Monday, 04 de November de 2024 ISSN 1519-7670 - Ano 24 - nº 1312

A boa cobertura interferiu nos fatos

O recuo do governo diante da fusão do Pão de Açúcar e do Carrefour foi a primeira grande notícia econômica de julho, no plano interno. A imprensa teve um duplo papel nessa história. Noticiou os fatos e contribuiu de forma importante para a decisão da presidente Dilma Rousseff. Os meios de comunicação cobriram amplamente as negociações. Contaram as encrencas entre os sócios brasileiro e francês do Pão de Açúcar. Deixaram claros os perigos assumidos pelo governo ao se envolver na fusão. O trabalho produziu resultados.

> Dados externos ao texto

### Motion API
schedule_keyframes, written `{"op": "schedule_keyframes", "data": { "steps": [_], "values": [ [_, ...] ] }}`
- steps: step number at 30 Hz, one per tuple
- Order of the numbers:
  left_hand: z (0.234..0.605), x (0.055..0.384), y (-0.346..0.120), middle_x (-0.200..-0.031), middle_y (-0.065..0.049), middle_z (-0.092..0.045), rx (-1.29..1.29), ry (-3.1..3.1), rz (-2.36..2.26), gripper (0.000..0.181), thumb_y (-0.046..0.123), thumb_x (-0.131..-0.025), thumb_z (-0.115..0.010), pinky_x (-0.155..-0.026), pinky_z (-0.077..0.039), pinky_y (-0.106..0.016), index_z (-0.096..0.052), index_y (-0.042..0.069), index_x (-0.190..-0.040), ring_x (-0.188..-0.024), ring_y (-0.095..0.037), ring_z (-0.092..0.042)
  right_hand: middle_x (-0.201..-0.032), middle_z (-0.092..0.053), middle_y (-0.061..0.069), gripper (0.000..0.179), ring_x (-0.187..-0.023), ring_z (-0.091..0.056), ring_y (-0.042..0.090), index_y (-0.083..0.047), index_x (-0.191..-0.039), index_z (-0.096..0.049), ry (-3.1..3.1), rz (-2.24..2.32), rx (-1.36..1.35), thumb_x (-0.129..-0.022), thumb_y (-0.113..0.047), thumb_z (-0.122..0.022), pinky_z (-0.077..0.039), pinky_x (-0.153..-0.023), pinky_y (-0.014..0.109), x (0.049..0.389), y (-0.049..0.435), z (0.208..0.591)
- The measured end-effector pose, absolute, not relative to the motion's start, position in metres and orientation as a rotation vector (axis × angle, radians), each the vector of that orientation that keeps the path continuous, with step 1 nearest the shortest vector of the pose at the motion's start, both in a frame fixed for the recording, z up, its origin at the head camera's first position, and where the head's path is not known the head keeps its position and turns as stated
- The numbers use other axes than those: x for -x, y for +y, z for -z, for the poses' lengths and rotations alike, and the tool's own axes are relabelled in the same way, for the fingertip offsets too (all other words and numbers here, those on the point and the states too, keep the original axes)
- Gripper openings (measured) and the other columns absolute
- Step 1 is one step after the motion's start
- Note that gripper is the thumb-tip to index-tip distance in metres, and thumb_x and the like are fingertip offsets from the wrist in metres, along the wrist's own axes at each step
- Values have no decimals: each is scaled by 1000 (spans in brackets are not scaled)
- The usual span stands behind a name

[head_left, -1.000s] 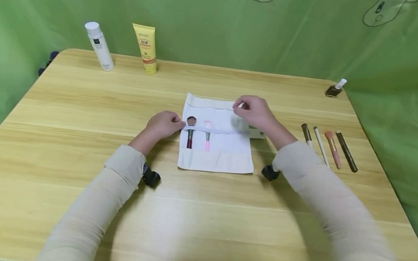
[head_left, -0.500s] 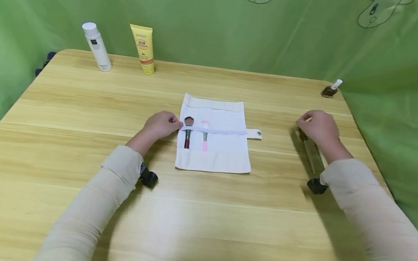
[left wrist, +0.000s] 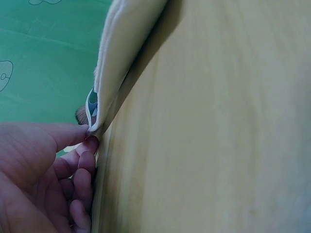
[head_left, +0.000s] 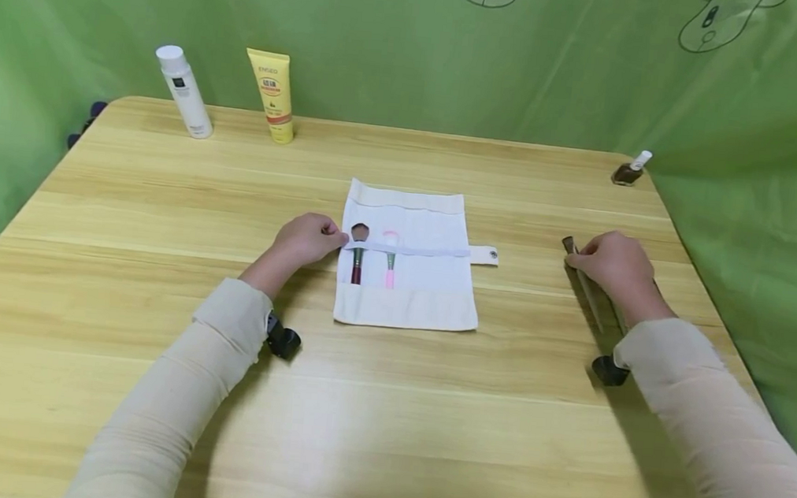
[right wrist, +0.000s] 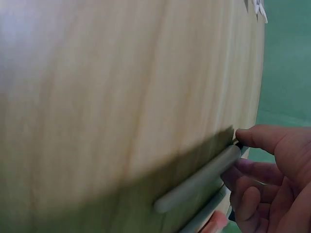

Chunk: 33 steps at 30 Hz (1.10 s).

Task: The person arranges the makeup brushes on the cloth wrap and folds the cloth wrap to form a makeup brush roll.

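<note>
A white cloth brush roll (head_left: 432, 276) lies unfolded on the table. My left hand (head_left: 307, 239) pinches its left edge at the elastic band, thumb above and forefinger below in the left wrist view. Under the band sit a makeup brush with a dark red handle (head_left: 357, 275) and a pink-handled brush (head_left: 390, 277). At the right, my right hand (head_left: 617, 268) pinches a dark-bristled makeup brush (head_left: 568, 244) near its head; its pale handle (right wrist: 194, 182) slants down toward the table in the right wrist view. The hand mostly hides the neighbouring brushes in the head view.
Beside the held brush lie another slim handle (right wrist: 206, 211) and a pink brush end (right wrist: 217, 222). Along the back edge stand a white bottle (head_left: 186, 96), a yellow tube (head_left: 274, 100) and a nail polish bottle (head_left: 629, 173). A green curtain (head_left: 387, 50) hangs behind the table.
My right hand has moved from above the roll out to the brushes at the right, lowered, and taken hold of the dark-bristled makeup brush. My left hand has stayed at the roll's edge.
</note>
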<state>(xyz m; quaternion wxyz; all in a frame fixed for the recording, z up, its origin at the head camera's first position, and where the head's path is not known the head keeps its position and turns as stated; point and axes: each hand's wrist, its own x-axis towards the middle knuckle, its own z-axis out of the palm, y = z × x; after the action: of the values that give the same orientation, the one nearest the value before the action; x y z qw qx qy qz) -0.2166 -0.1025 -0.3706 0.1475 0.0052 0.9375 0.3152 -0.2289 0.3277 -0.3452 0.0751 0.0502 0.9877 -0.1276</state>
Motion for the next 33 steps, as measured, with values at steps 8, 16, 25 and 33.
{"op": "schedule_keyframes", "data": {
  "steps": [8, 16, 25, 33],
  "values": [
    [372, 217, -102, -74, -3, -49, -16, 2702, -915, 28, 36, -93, -52, -60, -34, -29, -57, 10, -84, -66, -18, -43, -98, -60, 26, 42, -84, -54, 39, 8, -99, -62, 2970, 405, -111, -84, -31, -63, -42, -65, 46, 229, 327, 345],
    [372, 217, -103, -78, -4, -50, -12, 2696, -913, 28, 36, -94, -51, -61, -34, -29, -58, 10, -87, -69, -18, -44, -93, -61, 22, 36, -73, -51, 32, 3, -92, -64, 3063, 481, -96, -84, -32, -64, -39, -55, 37, 230, 318, 334],
    [373, 217, -103, -78, -4, -52, -12, 2694, -907, 28, 37, -93, -51, -61, -35, -29, -59, 10, -88, -69, -18, -45, -82, -62, 17, 41, -57, -57, 24, 1, -101, -62, 3054, 765, -76, -84, -37, -65, -44, -48, 33, 236, 276, 315],
    [374, 220, -104, -79, -4, -52, -4, 2693, -913, 29, 37, -93, -53, -61, -35, -29, -59, 10, -88, -69, -18, -45, -81, -64, 14, 39, -48, -53, 14, -3, -106, -61, 3023, 1095, -49, -84, -35, -67, -48, -48, 31, 249, 228, 309]
  ]
}}
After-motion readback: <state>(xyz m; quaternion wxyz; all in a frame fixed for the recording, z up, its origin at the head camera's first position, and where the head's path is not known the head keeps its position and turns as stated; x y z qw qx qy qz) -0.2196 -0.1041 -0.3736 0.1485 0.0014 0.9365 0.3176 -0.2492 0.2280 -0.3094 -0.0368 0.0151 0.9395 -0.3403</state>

O Valor noticiou na sexta-feira (1/7), em manchete, a ordem do Palácio do Planalto para o BNDES, o Banco Nacional do Desenvolvimento Econômico e Social, tomar cuidado com a fusão dos grupos Pão de Açúcar e Carrefour. Todos os grandes jornais do Rio de Janeiro e de São Paulo citaram a “nota de esclarecimento” divulgada pelo banco no dia anterior, mas só um jornal contou, naquele dia, a história por trás da decisão. Dois dias antes havia aparecido no site do BNDES um comunicado sobre uma possível operação em montante equivalente a até 2 bilhões de euros, por meio da subsidiária BNDESPar. Por que um novo informe em tão pouco tempo?

Negócios, negócios

A explicação estava na matéria do Valor. A Presidência da República havia reagido, afinal, à repercussão negativa das notícias sobre a fusão. Nessa altura, o ministro do Desenvolvimento Fernando Pimentel e a ministra-chefe da Casa Civil, Gleisi Hoffmann, já haviam defendido publicamente a associação dos dois grupos gigantes e a participação do BNDES no empreendimento.

Já na primeira nota a diretoria do banco havia tentado essa defesa. Mas o grupo Casino, sócio do Pão de Açúcar, criticou a iniciativa do grupo brasileiro e ameaçou ir à Justiça contra o negócio. Além disso, a junção de duas grandes companhias para formar uma poderosíssima rede varejista seria passível de contestação pelos órgãos de defesa da concorrência. Todos esses dados a imprensa mostrou.

A percepção do risco parece haver chegado ao gabinete presidencial. Era melhor seguir mais devagar e com menos entusiasmo no apoio à fusão. A ordem deveria valer, pode-se supor, tanto para o BNDES quanto para os ministros.

O Valor havia sido o primeiro a noticiar os contatos entre o empresário Abílio Diniz, principal sócio brasileiro do Pão de Açúcar, e o comando mundial do Carrefour. A liderança foi mantida quando o assunto esquentou e ganhou maior espaço em todos os jornais.

Uma boa contribuição da Folha de S.Paulo foi um levantamento dos negócios –frequentemente polêmicos ­– do BNDESPar. Esse braço do BNDES para investimentos já aplicou R$ 42,6 bilhões na compra de participações em empresas de vários setores, incluídos mineração, petróleo, celulose, telefonia e carnes.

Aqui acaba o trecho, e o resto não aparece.